Chapter 74: The Rock Dogs

There came a point where he had to stop telling himself it was all aimless wandering. It couldn’t be a coincidence that he was back. Back in the area that marked the heart of the Blueflower District, in more ways than one.

Here was the furthest physical point away from the city’s more functional infrastructure. Here was where the blocks had been really rushed to meet demand, and where a couple of generations had grown up in static poverty. And here was where the unseen energies the mentor had taught him to detect came together in a nexus of sorts.

A place of power.

The mentor had claimed it as his own and set about moulding it, shaping its forces to serve his needs, and as a learning tool for his disciples.

Kio took in the few people he passed. He hadn’t allowed the thought to breathe at the time, but looking back he felt that he’d detected a change in the residents as things progressed with the place of power. It was like, somehow, their worries and pains rested on them just a bit heavier, as the unseen energies were altered. Looking at them now… ‘happy’ wasn’t the right word, not in a place like the Blueflower District. But they were the types he’d known throughout his childhood. Not something even worse.

All that vanished from his mind as he passed a particular wall. It was from that spot that he’d first seen the Kalero Warden, although he hadn’t known it at the time. In fact, he was walking almost perfectly in her footsteps.

He didn’t know how to feel. He knew he was feeling something, with great, painful intensity, but he didn’t know what it was. And he was breathing hard again.

Kio walked into a mess of particularly large blocks; so high and tightly packed that most of the apartments never saw direct sunlight. And at night, hardly any light at all. With no straight road he had to weave around each building to reach the heart of it all

It held a stretch of much smaller, and older buildings. It had been left undeveloped by the order of some culture council, and then completely forgotten about.

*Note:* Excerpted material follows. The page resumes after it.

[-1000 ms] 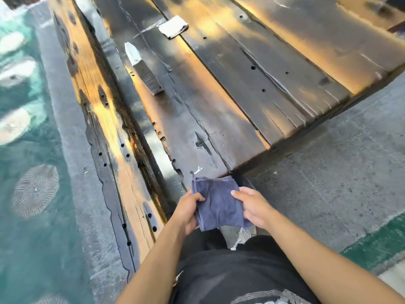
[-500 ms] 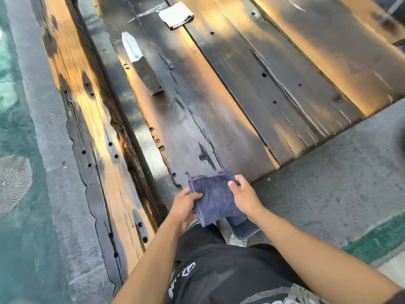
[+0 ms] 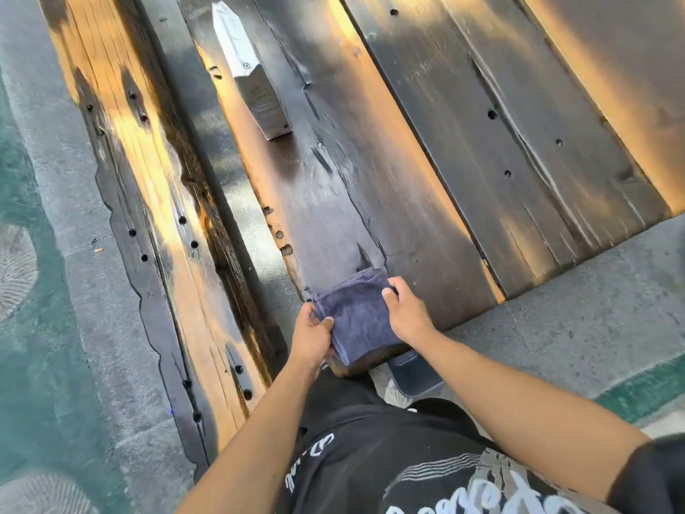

Well… by the city authorities, anyway.

The mentor had remembered. And somehow, so had the Warden.

Kio stood before the ruins that the woman had made of the place of power. The rubble was from a house that had been merely old, and now completely blocked access to the truly ancient cellar down below.

His good hand travelled up to his throat. It felt tight, even as he couldn’t calm his breathing down.

Here was where the mentor had carried out his blood rituals. Observing them had not been optional. And to look away… to cover one’s ears… to so much as cringe… would have invited his wrath.

The memories assaulted him, and for a moment he thought his legs just might give in and drop him on the ground. Instead they carried him away. It took him a few moments to realise it, but he found himself facing in the other direction, a few steps away from the site. It was the spot of his second encounter with the Warden, where they’d actually crossed blades.

What if you’d managed to kill her then and there? Then what?

“Light it.”

The voice was followed by a low whine, and up in the air a simple little light drone shone down, casting a stark light over a radius of about twenty metres.

There were four of them. All around Kio’s age, give or take, and very much local boys. One had the kind of unconvincing cybereyes one got from an underworld cutter, but Kio would have bet the half-bun in his pocket that they came with night vision.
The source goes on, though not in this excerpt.